Data supplied =

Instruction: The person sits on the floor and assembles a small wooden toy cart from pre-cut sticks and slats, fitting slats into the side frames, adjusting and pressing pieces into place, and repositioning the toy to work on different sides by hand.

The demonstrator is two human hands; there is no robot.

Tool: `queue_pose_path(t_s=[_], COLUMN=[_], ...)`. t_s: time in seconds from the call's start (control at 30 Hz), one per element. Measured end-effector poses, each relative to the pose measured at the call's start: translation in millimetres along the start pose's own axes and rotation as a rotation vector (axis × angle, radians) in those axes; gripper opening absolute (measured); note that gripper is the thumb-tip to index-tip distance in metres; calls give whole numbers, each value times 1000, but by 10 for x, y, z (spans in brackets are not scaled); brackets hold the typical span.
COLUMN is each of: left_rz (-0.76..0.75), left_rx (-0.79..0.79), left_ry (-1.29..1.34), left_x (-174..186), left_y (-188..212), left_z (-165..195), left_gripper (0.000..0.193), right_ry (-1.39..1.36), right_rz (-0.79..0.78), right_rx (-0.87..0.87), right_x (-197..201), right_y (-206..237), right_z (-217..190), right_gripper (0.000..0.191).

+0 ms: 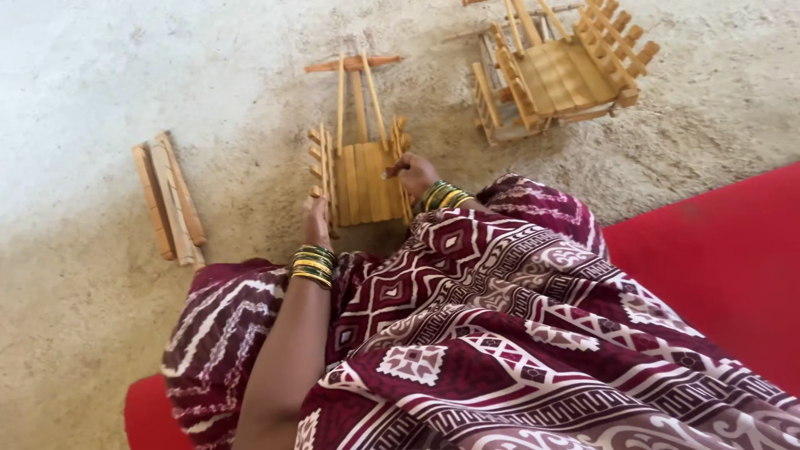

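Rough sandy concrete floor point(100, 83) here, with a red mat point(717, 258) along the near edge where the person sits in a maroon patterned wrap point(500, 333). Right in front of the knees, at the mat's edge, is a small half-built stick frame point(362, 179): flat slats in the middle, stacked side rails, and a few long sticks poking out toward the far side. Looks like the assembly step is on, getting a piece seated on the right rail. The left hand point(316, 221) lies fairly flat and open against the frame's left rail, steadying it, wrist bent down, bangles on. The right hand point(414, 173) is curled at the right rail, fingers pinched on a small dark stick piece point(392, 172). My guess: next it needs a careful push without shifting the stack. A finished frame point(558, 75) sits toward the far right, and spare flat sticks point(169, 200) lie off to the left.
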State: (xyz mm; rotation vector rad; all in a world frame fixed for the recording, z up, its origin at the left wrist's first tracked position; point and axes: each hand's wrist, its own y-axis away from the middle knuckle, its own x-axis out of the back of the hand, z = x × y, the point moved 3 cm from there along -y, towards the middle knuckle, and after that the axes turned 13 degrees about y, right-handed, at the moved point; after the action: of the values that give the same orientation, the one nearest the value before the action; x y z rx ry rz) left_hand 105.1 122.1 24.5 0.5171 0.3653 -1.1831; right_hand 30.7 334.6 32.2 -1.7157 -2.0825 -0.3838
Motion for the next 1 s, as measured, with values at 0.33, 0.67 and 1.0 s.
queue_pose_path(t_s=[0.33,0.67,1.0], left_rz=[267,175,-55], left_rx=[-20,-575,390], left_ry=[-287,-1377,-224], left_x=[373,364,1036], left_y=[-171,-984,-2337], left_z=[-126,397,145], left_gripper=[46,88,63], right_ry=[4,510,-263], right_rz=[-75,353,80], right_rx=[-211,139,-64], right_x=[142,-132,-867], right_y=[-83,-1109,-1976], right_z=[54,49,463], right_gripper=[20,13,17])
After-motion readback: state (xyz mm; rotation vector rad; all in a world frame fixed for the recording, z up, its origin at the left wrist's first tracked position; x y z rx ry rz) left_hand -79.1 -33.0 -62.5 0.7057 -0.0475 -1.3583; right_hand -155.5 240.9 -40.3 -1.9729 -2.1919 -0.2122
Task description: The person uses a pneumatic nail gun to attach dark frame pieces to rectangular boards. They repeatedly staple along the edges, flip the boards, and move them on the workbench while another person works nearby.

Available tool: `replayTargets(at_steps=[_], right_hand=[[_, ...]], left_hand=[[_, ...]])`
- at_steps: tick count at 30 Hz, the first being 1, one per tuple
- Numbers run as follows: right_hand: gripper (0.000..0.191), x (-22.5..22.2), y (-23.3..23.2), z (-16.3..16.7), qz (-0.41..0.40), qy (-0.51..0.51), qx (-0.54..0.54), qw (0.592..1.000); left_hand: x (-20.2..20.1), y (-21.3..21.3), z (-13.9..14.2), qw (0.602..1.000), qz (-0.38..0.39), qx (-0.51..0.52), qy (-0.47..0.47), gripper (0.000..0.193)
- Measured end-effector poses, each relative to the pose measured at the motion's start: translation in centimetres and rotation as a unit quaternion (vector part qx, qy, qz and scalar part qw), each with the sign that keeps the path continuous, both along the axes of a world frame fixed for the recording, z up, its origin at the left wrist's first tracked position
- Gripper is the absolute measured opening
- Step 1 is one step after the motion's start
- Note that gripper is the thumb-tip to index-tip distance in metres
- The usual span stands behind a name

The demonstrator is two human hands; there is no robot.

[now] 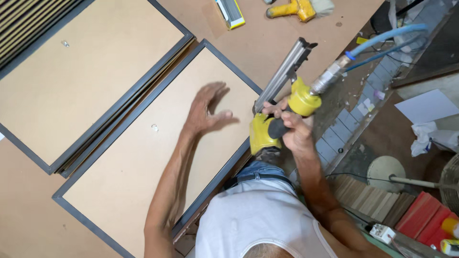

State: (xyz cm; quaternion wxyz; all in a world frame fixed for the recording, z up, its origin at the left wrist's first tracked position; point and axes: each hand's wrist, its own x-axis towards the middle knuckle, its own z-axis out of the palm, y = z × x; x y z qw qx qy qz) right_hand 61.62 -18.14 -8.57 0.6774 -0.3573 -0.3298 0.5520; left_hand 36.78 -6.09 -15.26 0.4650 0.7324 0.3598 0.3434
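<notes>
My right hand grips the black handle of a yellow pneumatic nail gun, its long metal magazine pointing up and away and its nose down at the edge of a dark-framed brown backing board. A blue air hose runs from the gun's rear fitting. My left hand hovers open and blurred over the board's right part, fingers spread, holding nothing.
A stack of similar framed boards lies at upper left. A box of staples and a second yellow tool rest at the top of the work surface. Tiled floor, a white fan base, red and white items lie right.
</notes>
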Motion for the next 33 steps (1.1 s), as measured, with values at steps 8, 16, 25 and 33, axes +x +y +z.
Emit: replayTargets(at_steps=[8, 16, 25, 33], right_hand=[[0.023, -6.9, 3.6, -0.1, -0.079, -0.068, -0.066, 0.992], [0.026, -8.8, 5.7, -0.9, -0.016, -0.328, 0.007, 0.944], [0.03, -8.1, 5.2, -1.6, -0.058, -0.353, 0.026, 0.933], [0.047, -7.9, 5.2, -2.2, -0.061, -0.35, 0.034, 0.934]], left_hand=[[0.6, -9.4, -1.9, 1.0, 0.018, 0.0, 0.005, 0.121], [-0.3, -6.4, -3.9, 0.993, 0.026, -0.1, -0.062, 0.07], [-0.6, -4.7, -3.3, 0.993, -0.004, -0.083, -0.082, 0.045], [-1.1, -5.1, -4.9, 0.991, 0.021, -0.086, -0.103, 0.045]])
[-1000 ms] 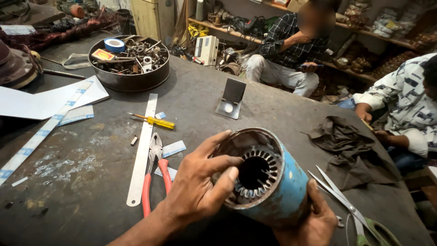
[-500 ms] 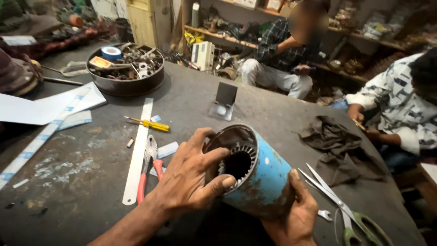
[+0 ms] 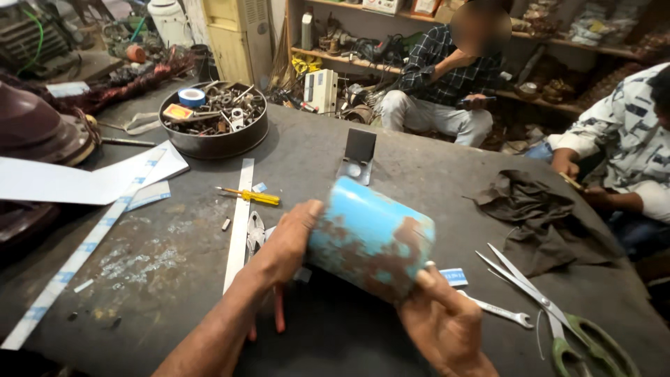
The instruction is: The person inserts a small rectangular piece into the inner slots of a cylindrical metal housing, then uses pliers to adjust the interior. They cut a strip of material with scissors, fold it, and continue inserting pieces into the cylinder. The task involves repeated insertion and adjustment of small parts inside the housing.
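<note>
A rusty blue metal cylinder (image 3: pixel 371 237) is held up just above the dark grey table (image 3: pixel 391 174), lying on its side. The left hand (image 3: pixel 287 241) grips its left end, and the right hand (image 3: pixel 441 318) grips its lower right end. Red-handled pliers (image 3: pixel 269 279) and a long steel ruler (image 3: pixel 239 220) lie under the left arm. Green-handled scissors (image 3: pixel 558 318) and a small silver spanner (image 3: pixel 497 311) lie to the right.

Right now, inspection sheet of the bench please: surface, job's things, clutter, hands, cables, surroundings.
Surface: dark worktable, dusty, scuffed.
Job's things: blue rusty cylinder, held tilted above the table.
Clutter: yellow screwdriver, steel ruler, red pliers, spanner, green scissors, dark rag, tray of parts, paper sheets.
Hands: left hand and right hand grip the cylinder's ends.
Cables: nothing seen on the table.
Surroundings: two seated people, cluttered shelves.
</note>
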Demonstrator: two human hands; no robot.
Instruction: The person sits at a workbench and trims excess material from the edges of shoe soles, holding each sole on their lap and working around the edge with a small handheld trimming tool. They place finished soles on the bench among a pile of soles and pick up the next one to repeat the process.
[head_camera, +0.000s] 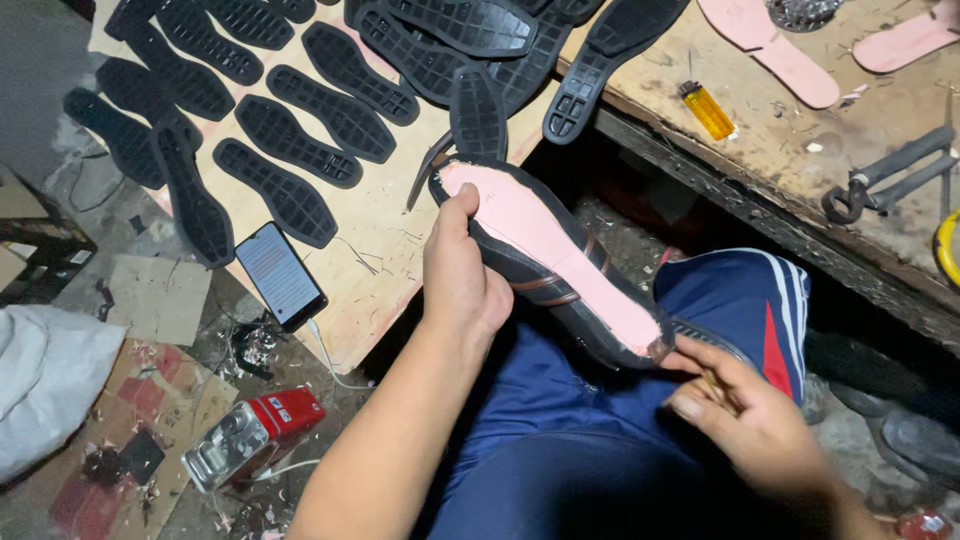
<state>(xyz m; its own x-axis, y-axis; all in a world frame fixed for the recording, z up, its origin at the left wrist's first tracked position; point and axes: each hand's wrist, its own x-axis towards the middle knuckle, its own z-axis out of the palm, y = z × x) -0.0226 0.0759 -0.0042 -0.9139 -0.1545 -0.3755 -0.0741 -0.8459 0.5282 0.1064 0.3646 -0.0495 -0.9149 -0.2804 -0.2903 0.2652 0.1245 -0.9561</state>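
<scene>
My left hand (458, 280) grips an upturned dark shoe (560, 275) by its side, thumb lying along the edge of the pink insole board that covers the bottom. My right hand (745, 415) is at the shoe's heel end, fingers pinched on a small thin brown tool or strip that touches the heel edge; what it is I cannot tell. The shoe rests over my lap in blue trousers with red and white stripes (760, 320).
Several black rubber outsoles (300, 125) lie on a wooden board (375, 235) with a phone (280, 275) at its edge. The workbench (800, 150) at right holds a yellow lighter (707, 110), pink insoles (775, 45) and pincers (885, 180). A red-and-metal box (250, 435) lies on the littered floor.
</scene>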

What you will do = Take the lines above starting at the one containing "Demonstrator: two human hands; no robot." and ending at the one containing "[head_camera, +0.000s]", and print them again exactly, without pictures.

Result of this task =
Demonstrator: two human hands; no robot.
Instruction: The person sits at a workbench and trims excess material from the edges of shoe soles, holding each sole on their lap and working around the edge with a small handheld trimming tool. They place finished soles on the bench among a pile of soles and pick up the next one to repeat the process.
[head_camera, +0.000s] 

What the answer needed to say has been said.